Complex & Intelligent Systems ( IF 5.0 ) Pub Date : 2024-11-08 , DOI: 10.1007/s40747-024-01612-y Jing Wang, Wei Liu, Hairun Xie, Miao Zhang
The interaction between the shock wave and boundary layer of transonic wings can trigger periodic self-excited oscillations, resulting in transonic buffet. Buffet severely restricts the flight envelope of civil aircraft and is directly related to their aerodynamic performance and safety. Developing efficient and reliable techniques for buffet onset prediction is crucial for the advancement of civil aircraft.

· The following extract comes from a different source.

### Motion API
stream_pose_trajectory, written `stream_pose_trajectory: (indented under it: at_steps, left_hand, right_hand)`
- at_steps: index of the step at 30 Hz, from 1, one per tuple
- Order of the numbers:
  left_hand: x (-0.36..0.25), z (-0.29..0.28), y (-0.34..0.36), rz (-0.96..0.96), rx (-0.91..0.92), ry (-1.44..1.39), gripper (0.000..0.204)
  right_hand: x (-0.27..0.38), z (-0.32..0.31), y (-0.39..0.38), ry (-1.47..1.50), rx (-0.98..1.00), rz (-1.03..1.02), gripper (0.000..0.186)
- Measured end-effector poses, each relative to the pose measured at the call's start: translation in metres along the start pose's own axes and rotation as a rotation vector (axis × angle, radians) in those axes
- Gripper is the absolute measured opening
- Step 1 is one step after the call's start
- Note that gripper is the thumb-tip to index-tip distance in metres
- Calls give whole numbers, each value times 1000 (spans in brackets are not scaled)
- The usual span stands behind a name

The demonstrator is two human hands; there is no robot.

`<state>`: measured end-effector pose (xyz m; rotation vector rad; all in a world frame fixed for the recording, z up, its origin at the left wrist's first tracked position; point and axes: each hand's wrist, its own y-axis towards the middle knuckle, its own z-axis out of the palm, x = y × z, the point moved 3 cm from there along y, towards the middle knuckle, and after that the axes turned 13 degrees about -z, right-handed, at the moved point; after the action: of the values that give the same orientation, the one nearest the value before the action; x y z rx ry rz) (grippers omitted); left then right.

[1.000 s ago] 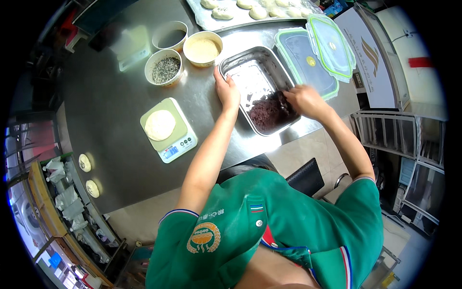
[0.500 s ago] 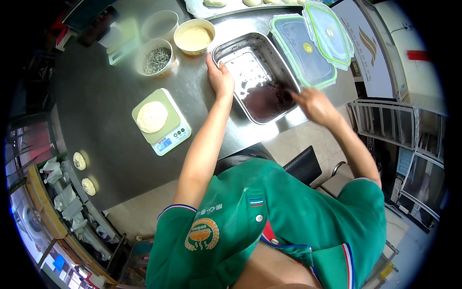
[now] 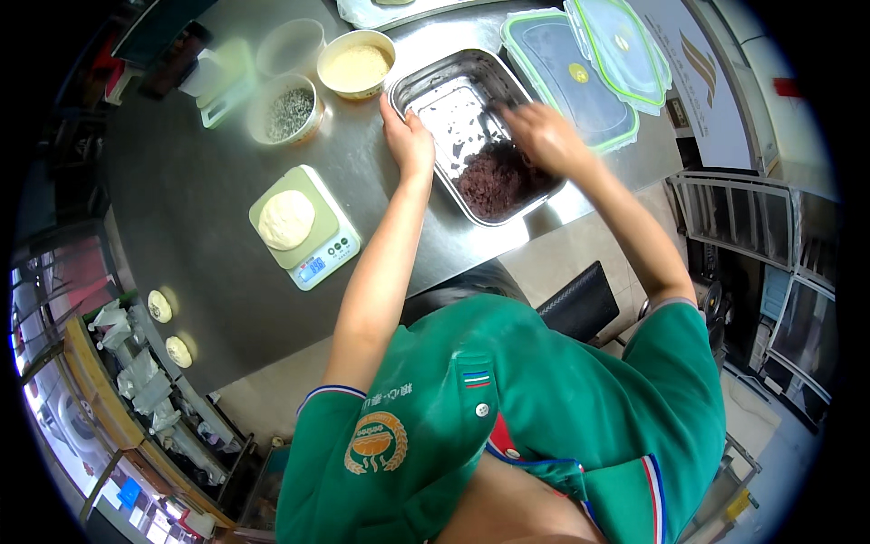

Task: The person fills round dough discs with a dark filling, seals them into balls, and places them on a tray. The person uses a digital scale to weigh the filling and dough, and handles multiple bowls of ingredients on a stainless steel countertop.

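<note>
A rectangular metal tray (image 3: 426,86) lies on the steel table (image 3: 181,181), with dark red paste (image 3: 494,181) heaped in its near end. My left hand (image 3: 408,140) grips the tray's left rim. Over the tray's right side is my right hand (image 3: 544,136), blurred by motion, fingers curled around what looks like a thin dark utensil (image 3: 494,107) that points toward the tray's far end. To the left, a round flat piece of dough (image 3: 286,219) rests on a small green-topped kitchen scale (image 3: 322,254).
Behind the scale stand a bowl of dark seeds (image 3: 288,111), a bowl of pale beige filling (image 3: 356,65) and an empty clear tub (image 3: 288,45). Green-rimmed plastic boxes (image 3: 580,86) sit to the right of the tray. Two small dough rounds (image 3: 159,306) lie near the table's left edge. A black chair (image 3: 580,299) is below.
My right hand went from the paste at the tray's near end, out past its right rim, then back in toward the far end. The left hand has kept hold of the rim.
</note>
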<state>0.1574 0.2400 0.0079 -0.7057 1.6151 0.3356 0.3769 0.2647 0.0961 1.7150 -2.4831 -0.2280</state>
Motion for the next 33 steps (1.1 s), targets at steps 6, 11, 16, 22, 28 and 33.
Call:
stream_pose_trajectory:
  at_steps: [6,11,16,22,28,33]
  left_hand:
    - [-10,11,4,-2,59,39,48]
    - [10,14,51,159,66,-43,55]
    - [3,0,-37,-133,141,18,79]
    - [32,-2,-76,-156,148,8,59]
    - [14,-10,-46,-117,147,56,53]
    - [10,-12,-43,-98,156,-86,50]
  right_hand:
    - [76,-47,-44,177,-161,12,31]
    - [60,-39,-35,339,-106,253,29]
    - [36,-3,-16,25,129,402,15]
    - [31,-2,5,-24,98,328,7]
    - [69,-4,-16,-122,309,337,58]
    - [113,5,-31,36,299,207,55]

In this study, utilizing a comprehensive database of supercritical airfoils generated through numerical simulations, a convolutional neural network (CNN) model is firstly developed to perform buffet classification based on the flow fields. After that, employing explainable machine learning techniques, including Gradient-weighted Class Activation Mapping (Grad-CAM), random forest algorithms, and statistical analysis, the research investigates the correlations between supervised CNN features and key physical characteristics related with the separation region, shock wave, leading edge suction peak, and post-shock loading. Finally, physical buffet onset metric is established with good generalization and accuracy, providing valuable guidance for engineering design in civil aircraft.
中文翻译:
推进 buffet onset prediction:一种具有增强可解释性的深度学习方法,适用于空气动力学工程
冲击波与跨音速翼边界层之间的相互作用可以触发周期性的自激振荡,从而导致跨音速冲击。巴菲特严重限制了民用飞机的飞行包线,直接关系到其空气动力学性能和安全性。开发高效可靠的 buffet onset 预测技术对于民用飞机的发展至关重要。在本研究中,利用通过数值模拟生成的超临界翼型的综合数据库,首先开发了一种卷积神经网络 (CNN) 模型,用于执行基于流场的自助餐分类。之后,采用可解释的机器学习技术,包括梯度加权类激活映射 (Grad-CAM)、随机森林算法和统计分析,该研究调查了监督 CNN 特征与与分离区域、冲击波、前缘吸力峰值和冲击后载荷相关的关键物理特性之间的相关性。最后,建立了具有较好泛化性和准确性的物理 buffet 起始度量,为民用飞机的工程设计提供了有价值的指导。